Patriarchy, the rule of men over women has been analysed as being kyriearchal[1]. Even most men are oppressed within such a rigid hierarchical structure. Having brought up sons I have witnessed their heartbreak and confusion when their heart wants to connect with the world, but there are so many messages out there for young men trying to forbid it. Forbidding connection leads to having powerful men in our world who think thrusting an expensive rocket into space is a higher priority than saving our fragile blue bead on the necklace of the deep, our planet. Forbidding relationality and vulnerability leads to the rape culture in parliament house and the denial and avoidance of deep shame that comes with it. Layers upon layers of lies. We become less human. Instead of a loving parent, sibling or song we have a king. We build an institution. We construct rules and walls to keep the wrong people out. We use shame and punishment and pomp and ceremony to hide from the emptiness we fear may be at the heart of it all.

We can refuse that.

Vicki and Jane have sensibly provided us with a theme for today “God of tender care, you have loved us into birth.” That image to me sounds more like midwife than king and I am tempted to drop the “g” as we sometimes do and celebrate Christ the kin. Kin not just to you and me, the privileged ones but kin to the refugee and the dispossessed. Kin to the creeks[2] and mountains that make up Country. Kin to the butterflies who pollinate the plants so we will still have bread tomorrow. Donna Harraway says that in the face of the way humans have irreparably changed the natural world there is no place for hope OR despair but only for making kin and learning to live wisely without hiding in an innocence that does not convince[3].

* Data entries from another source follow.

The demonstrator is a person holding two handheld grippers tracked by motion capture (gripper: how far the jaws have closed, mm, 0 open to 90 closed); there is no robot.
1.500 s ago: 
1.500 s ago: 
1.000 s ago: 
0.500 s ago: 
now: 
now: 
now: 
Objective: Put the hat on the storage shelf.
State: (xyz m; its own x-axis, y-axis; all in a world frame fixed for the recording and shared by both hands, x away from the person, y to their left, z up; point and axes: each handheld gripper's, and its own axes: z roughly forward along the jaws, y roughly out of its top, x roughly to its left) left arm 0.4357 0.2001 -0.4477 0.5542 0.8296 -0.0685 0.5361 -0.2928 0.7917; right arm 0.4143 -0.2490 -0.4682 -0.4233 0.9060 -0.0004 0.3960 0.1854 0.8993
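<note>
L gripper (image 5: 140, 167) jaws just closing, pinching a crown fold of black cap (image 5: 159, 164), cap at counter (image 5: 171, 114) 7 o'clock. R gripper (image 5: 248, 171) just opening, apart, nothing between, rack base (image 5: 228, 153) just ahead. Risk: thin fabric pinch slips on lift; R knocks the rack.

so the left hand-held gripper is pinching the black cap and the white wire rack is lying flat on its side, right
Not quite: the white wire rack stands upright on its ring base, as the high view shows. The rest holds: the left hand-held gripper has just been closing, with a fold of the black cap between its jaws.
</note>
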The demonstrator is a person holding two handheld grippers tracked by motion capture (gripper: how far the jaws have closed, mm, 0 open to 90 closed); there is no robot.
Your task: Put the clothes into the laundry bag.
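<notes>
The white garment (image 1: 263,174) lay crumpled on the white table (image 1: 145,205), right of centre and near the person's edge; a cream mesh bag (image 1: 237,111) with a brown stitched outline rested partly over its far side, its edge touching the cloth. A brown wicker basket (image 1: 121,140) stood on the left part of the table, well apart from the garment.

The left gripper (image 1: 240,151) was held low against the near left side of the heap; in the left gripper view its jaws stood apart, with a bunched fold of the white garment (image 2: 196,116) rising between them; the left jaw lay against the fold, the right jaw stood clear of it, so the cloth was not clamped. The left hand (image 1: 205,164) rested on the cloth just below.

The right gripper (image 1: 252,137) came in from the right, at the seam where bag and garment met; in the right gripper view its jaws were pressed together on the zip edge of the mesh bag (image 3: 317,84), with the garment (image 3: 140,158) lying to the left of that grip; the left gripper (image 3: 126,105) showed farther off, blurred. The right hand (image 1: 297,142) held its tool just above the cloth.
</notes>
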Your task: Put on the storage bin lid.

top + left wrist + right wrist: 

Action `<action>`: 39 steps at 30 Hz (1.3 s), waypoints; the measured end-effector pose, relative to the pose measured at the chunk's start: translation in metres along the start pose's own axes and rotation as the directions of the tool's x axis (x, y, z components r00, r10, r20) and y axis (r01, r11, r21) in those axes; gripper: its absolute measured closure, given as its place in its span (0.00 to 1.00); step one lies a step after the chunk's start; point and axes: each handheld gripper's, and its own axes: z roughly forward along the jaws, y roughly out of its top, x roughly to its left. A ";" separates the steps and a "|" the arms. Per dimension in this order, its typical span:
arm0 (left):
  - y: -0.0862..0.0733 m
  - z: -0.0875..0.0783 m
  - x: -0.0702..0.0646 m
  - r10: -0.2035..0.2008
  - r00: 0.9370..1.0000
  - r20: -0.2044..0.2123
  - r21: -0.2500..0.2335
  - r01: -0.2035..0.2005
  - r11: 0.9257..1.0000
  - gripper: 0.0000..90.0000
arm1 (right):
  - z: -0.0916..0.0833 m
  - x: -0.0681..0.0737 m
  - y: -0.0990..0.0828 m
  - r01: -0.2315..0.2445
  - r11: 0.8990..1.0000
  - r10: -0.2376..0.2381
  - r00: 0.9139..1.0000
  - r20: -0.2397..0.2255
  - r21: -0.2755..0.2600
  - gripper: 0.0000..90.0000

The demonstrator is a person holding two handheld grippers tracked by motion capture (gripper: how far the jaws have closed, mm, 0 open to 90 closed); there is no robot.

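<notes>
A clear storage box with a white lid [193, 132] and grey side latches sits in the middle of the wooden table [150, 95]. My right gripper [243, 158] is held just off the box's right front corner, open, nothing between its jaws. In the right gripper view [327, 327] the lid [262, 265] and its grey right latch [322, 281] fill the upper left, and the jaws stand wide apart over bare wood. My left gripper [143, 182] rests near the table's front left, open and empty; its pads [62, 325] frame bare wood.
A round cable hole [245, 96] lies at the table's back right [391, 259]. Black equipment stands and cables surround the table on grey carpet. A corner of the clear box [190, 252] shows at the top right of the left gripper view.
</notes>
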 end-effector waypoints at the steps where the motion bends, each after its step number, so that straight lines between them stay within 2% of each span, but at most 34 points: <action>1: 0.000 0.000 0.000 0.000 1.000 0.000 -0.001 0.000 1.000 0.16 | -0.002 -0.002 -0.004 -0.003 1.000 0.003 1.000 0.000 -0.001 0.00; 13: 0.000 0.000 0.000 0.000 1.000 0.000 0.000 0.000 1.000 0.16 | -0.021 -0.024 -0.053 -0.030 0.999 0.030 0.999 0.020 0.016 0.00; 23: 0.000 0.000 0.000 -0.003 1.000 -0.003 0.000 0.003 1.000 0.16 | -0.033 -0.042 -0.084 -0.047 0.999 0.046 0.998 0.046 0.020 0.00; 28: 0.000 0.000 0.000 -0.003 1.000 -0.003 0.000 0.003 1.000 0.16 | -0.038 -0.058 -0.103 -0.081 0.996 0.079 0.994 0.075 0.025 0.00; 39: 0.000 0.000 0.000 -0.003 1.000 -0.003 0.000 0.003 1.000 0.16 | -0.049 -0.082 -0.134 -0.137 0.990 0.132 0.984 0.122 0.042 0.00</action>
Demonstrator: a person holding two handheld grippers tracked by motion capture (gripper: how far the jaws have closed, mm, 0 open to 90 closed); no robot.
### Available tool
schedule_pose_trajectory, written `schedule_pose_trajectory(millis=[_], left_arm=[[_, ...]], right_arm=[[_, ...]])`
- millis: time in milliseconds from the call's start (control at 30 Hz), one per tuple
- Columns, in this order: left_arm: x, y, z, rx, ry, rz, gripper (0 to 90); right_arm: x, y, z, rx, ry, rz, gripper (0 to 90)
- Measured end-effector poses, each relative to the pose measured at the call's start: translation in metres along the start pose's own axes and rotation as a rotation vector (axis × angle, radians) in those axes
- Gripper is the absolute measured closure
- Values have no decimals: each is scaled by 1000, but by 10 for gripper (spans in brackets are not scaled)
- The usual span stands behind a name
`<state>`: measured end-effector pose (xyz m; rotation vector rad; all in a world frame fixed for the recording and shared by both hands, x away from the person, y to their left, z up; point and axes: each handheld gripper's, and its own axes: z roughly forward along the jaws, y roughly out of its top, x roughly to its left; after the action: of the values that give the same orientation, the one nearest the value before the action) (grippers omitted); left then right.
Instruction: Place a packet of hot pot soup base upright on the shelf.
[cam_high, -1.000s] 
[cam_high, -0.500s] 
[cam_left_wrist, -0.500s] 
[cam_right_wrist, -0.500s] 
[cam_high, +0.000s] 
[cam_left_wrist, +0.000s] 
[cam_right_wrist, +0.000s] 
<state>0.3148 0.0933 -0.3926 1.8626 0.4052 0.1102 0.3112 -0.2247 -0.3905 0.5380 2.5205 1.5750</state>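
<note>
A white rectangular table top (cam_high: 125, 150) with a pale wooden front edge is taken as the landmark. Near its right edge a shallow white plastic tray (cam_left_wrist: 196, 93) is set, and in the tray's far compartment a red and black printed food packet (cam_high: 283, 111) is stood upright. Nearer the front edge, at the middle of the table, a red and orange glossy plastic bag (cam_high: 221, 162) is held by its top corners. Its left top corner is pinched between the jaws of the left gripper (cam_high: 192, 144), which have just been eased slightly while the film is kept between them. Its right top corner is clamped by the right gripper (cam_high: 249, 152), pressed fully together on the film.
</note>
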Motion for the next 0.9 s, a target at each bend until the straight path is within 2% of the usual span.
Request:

Harraway says “make kin”, and talks about string games where many hands have to pass the pattern to each other -watching and trusting, receiving and then relinquishing the shape of the whole. Can I “make kin” anywhere within todays readings?

The second reading is a beautiful contrast to the first, as a string game, like cat’s cradle it has all the power of juxtaposition and movement. Daniel has taken his substances his vision inducing herbs and is trying to articulate the greatness and exceptionalism of a God who is greater than humans, but lacks the imagination to take this outside of patriarchal fantasies of power over. The hymn discreetly subverts invoking an “Everyday God” a God who makes kin of us, a God who works collaboratively even within their own trinitarian self.

I love that I just used the pronoun “they” for God by the way.

In the gospel we have Pilate, who is only concerned with human, phallocentric politics trying to trip up Jesus who is more of a rebel than even Pilate understands. Jesus comes across as frustrated, “you are reducing me to king, that’s your language, that’s your narrow worldview, it’s not quite what I am claiming” but I’d venture to suggest none of us fully understand any identity claim by Christ. It has to be bigger than this delusional talk of “kings” and “governing” and the trickling down of the practically empty rivers and the hell our govenrments seem intent on building upon the fracked and desolate earth.

Jesus’ body too is fracked and made desolate by the empires of the greed and vanity of men (and let’s be honest given the chance women too can be greedy and vain). Jesus is the land that is burning in the too hot, too dry summer. Jesus is the young shoot hit by a hailstone as large as a golfball. I don’t believe that God will magically make climate change go away, any more than God sent legions of angels to take away the agony of the cross from Jesus.

But stubborn Jesus testifies to the truth and so can we. Everyone who belongs to the truth listens to the truth and so might we. We might call Christ the “king” or “midwife” or “blade of wheat” or “water of life” but the words are our words, we are expressing our own world-view and identity in what we try to limit Jesus to. The Word of God will not play that game with us any more than Jesus did with pilate.

King is a human term, our salvation is not in kings but in the whole truth albeit we can’t grasp the totality of it.


[1] Fiorenza, E. S. (1992). But she said: Feminist practices of biblical interpretation. Beacon Press.

[2] Povinelli, E. A. (2016). Geontologies. Duke University Press.

[3] Haraway, D. J. (2016). staying with the trouble: making kin in the Chthulucene.